* **YOUR INSTRUCTIONS**:
Each line of the records below that holds "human" should be returned.

* **RECORDS SHOWN**:
● ● ● ● ●
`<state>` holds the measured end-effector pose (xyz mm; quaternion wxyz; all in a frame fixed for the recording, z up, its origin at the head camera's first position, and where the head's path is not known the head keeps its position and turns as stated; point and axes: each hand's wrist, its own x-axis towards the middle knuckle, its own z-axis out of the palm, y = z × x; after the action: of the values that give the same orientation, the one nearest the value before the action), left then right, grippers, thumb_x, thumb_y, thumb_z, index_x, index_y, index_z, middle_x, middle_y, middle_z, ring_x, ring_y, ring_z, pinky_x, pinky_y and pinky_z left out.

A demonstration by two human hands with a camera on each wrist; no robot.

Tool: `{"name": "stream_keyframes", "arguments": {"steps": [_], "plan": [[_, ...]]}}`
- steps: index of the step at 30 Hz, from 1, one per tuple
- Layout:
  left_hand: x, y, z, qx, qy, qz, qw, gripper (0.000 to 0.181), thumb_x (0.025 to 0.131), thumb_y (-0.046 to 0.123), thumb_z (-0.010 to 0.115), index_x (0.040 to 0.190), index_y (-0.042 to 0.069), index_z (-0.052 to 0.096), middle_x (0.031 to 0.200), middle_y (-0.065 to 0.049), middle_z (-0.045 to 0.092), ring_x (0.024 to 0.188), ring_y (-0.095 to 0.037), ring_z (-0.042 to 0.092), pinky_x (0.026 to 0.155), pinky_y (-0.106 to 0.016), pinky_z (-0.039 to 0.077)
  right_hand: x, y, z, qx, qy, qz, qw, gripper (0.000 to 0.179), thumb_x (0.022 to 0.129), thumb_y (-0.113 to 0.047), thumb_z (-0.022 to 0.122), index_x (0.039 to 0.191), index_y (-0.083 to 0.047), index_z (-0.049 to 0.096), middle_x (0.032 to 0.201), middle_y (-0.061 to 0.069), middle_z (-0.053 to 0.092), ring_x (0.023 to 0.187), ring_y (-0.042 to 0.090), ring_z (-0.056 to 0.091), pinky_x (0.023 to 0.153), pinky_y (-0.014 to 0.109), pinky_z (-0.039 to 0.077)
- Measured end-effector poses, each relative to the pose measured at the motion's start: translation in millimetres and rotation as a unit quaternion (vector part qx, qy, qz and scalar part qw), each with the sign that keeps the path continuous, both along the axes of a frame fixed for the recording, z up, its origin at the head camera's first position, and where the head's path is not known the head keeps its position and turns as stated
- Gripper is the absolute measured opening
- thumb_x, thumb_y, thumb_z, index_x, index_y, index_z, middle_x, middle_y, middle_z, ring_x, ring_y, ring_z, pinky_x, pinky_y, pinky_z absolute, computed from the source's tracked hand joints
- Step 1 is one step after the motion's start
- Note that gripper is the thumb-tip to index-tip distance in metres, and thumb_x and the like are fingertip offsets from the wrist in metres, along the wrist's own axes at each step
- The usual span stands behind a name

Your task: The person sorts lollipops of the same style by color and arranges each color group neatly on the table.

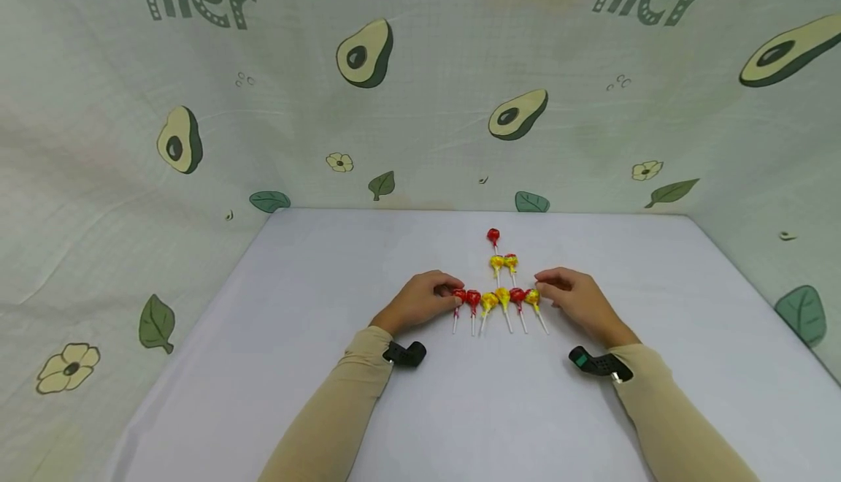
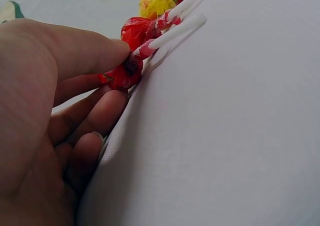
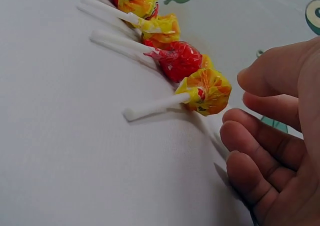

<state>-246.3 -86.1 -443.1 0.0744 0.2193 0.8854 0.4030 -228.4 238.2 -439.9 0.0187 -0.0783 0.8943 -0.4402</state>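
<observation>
Several wrapped lollipops lie in a row on the white table, sticks toward the person. My left hand (image 1: 423, 299) pinches the head of the red lollipop (image 2: 120, 80) at the row's left end, thumb on top and fingers behind. A second red lollipop (image 1: 473, 297) lies right beside it. At the right end is a yellow lollipop (image 3: 210, 92), and my right hand (image 1: 580, 302) rests just to its right with relaxed, slightly bent fingers, holding nothing. Between these ends lie two yellow lollipops (image 1: 503, 296) and a red lollipop (image 3: 180, 61).
Beyond the row, two yellow lollipops (image 1: 497, 262) lie side by side, and a single red lollipop (image 1: 493, 234) lies farther back. A cloth (image 1: 434, 102) printed with avocados and leaves hangs behind the white table (image 1: 328, 270). Each wrist wears a dark band.
</observation>
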Motion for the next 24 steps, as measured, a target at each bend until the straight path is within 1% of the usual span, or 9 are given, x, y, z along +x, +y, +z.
{"name": "stream_keyframes", "arguments": {"steps": [6,10,13,16,21,24], "plan": [[1.2,0.3,1.5,0.008,-0.003,0.006,0.9999,0.028,0.093,0.027,0.072,0.120,0.019,0.071,0.095,0.011,0.064,0.087,-0.009,0.059,0.079,-0.030,0.048,7.1,2,0.9,0.014,0.009,0.007,0.9998,0.039,0.101,-0.034,0.061,0.128,-0.006,0.063,0.124,0.013,0.064,0.103,0.027,0.059,0.079,0.030,0.053],[1.6,0.3,0.9,0.008,-0.009,0.013,0.9998,0.027,0.093,0.027,0.072,0.119,0.020,0.072,0.094,0.011,0.064,0.087,-0.009,0.059,0.079,-0.030,0.048,11.6,3,1.0,0.025,0.011,0.010,0.9996,0.038,0.101,-0.032,0.061,0.128,-0.006,0.063,0.124,0.012,0.064,0.103,0.027,0.060,0.084,0.037,0.052],[1.5,0.2,0.4,0.007,-0.014,0.017,0.9997,0.026,0.093,0.026,0.072,0.118,0.021,0.072,0.094,0.011,0.064,0.087,-0.009,0.058,0.079,-0.030,0.048,13.2,3,0.0,0.032,0.015,0.013,0.9993,0.037,0.101,-0.032,0.061,0.128,-0.007,0.063,0.124,0.012,0.064,0.107,0.028,0.060,0.090,0.045,0.048],[1.7,0.2,-0.3,0.009,-0.020,0.019,0.9996,0.027,0.093,0.026,0.071,0.119,0.021,0.072,0.096,0.011,0.064,0.089,-0.010,0.059,0.079,-0.030,0.049,13.6,2,-2.2,0.035,0.022,0.015,0.9990,0.035,0.101,-0.029,0.061,0.127,-0.007,0.064,0.122,0.011,0.065,0.109,0.029,0.059,0.094,0.049,0.045],[-0.1,-1.1,-1.4,0.019,-0.022,0.019,0.9994,0.027,0.093,0.026,0.070,0.120,0.022,0.071,0.102,0.013,0.064,0.092,-0.009,0.059,0.083,-0.031,0.049,13.9,0,-2.7,0.038,0.029,0.016,0.9987,0.033,0.100,-0.028,0.062,0.127,-0.007,0.065,0.119,0.009,0.067,0.107,0.028,0.060,0.093,0.048,0.045],[-1.0,-3.8,-0.1,0.036,-0.026,0.018,0.9988,0.027,0.094,0.027,0.069,0.121,0.023,0.071,0.106,0.014,0.065,0.096,-0.009,0.060,0.086,-0.032,0.049,13.0,-1,-2.5,0.042,0.030,0.017,0.9985,0.034,0.100,-0.029,0.063,0.127,-0.007,0.065,0.118,0.009,0.067,0.106,0.027,0.061,0.092,0.046,0.046]]}}
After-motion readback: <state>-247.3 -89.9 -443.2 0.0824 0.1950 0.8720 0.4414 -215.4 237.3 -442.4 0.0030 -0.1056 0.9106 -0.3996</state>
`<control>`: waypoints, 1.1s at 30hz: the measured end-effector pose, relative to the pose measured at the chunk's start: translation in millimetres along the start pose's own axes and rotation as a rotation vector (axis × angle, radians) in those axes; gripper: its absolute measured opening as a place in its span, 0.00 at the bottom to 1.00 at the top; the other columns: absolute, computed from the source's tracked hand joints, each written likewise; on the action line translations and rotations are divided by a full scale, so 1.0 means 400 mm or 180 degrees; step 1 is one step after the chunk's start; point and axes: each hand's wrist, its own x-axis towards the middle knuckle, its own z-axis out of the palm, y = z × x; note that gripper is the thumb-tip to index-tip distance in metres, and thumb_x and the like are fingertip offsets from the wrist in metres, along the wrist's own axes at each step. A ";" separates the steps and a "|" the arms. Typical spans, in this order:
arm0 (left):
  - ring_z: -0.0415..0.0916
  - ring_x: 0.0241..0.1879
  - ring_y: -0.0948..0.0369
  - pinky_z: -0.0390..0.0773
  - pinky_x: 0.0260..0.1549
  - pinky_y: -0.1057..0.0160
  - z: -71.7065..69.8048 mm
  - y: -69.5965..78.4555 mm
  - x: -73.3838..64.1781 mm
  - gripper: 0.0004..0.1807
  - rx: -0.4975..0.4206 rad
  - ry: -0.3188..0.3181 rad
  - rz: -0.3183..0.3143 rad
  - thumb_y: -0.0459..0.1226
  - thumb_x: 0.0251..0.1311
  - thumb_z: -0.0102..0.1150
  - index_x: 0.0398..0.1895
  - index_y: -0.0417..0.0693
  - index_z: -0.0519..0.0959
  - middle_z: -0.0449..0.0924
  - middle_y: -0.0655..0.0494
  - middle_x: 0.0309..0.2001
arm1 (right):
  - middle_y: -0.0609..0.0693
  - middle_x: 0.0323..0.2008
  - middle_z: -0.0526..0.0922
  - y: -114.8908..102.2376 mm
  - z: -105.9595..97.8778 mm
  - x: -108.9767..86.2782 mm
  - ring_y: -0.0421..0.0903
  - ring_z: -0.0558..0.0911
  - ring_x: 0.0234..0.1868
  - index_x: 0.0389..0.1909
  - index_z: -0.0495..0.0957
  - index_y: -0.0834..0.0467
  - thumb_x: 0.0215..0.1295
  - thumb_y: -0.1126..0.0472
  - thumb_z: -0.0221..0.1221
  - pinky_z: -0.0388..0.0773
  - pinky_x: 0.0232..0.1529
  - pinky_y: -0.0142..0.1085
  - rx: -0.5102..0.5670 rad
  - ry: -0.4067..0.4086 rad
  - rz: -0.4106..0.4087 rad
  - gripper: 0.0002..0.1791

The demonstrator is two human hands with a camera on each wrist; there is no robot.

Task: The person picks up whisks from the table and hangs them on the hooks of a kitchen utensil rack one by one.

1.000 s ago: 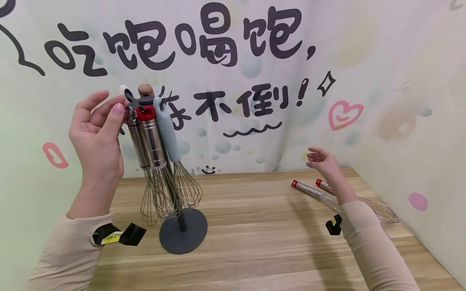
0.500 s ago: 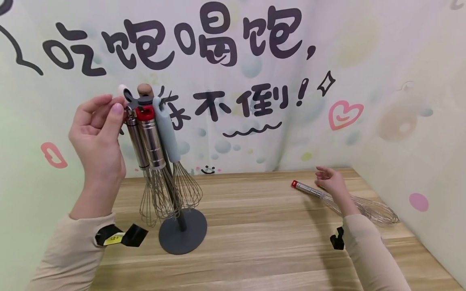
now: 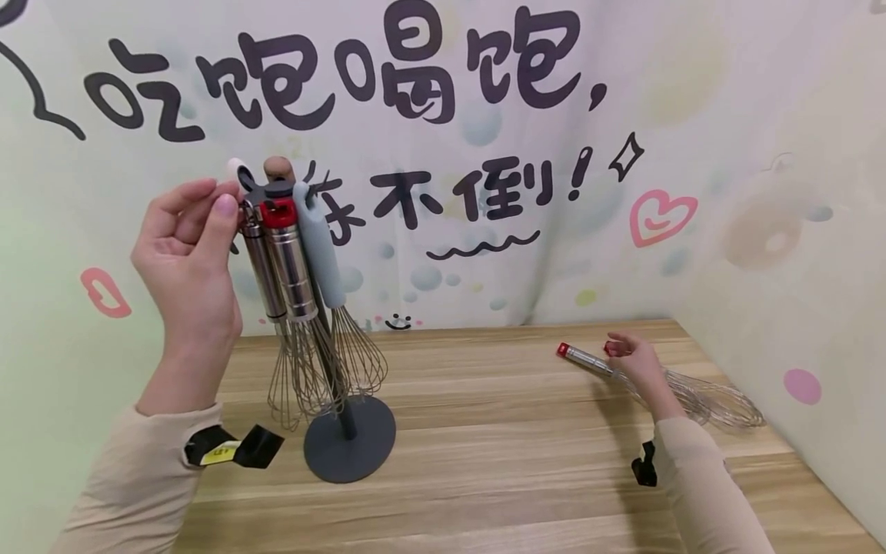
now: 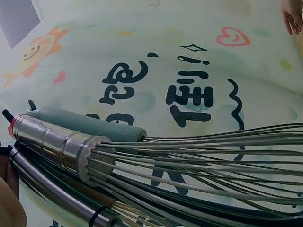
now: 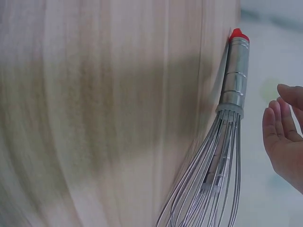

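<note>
A dark grey whisk stand (image 3: 350,442) stands upright at left, hung with several whisks. Facing me are a steel whisk with a red end (image 3: 292,265), a slimmer steel whisk (image 3: 263,261) and a pale blue-handled whisk (image 3: 321,254). My left hand (image 3: 190,254) pinches the stand's top at a hook beside the slim whisk's ring; the hand partly hides the grip. At right, two steel whisks with red ends lie on the table. My right hand (image 3: 638,365), fingers loosely bent and holding nothing, hovers over the farther one, hiding its handle; the nearer whisk (image 5: 234,75) shows fully handled.
The wooden table (image 3: 471,462) meets a printed wall hanging (image 3: 429,154) at the back and a pale side wall (image 3: 796,269) at right. Black tape pieces (image 3: 258,446) stick out from both sleeves.
My right hand has come down and slightly to the right, to just above the two lying whisks. The left hand keeps its place at the stand's top.
</note>
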 end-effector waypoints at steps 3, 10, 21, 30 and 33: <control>0.84 0.36 0.58 0.82 0.40 0.68 0.000 -0.002 -0.001 0.13 0.0039 -0.0028 0.0053 0.24 0.48 0.68 0.38 0.32 0.79 0.87 0.47 0.32 | 0.76 0.57 0.71 0.006 -0.001 -0.002 0.28 0.76 0.38 0.64 0.60 0.76 0.58 0.76 0.56 0.72 0.37 0.15 -0.0089 -0.0014 0.0037 0.32; 0.84 0.36 0.58 0.82 0.40 0.68 -0.004 -0.003 0.000 0.12 0.0098 -0.0058 0.0093 0.24 0.48 0.67 0.38 0.33 0.79 0.87 0.48 0.32 | 0.76 0.60 0.67 0.027 -0.001 -0.005 0.68 0.70 0.61 0.66 0.58 0.74 0.59 0.76 0.53 0.74 0.38 0.18 -0.0300 -0.0117 0.0215 0.32; 0.84 0.35 0.58 0.82 0.39 0.67 -0.001 -0.004 0.003 0.12 0.0098 -0.0052 0.0097 0.24 0.48 0.67 0.38 0.33 0.79 0.87 0.47 0.32 | 0.76 0.60 0.67 0.050 -0.003 0.006 0.69 0.70 0.61 0.65 0.59 0.73 0.54 0.76 0.51 0.76 0.45 0.33 -0.0583 -0.0135 0.0201 0.34; 0.83 0.35 0.58 0.82 0.39 0.67 -0.006 -0.001 0.003 0.11 0.0070 -0.0069 0.0100 0.23 0.49 0.66 0.38 0.32 0.79 0.87 0.47 0.32 | 0.77 0.55 0.71 0.059 0.005 0.021 0.70 0.73 0.56 0.60 0.64 0.76 0.47 0.77 0.52 0.78 0.48 0.45 -0.0827 -0.0025 -0.0018 0.33; 0.83 0.35 0.57 0.83 0.40 0.67 -0.007 -0.001 0.003 0.12 0.0079 -0.0067 0.0093 0.23 0.49 0.66 0.38 0.32 0.79 0.87 0.47 0.32 | 0.77 0.52 0.73 0.068 0.010 0.026 0.70 0.74 0.53 0.56 0.66 0.77 0.45 0.77 0.54 0.77 0.48 0.49 -0.0977 -0.0048 -0.0136 0.31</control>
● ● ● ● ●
* **WRITTEN ANSWER**:
A demonstration by two human hands with a camera on each wrist; no robot.
The demonstrator is two human hands with a camera on each wrist; there is no robot.

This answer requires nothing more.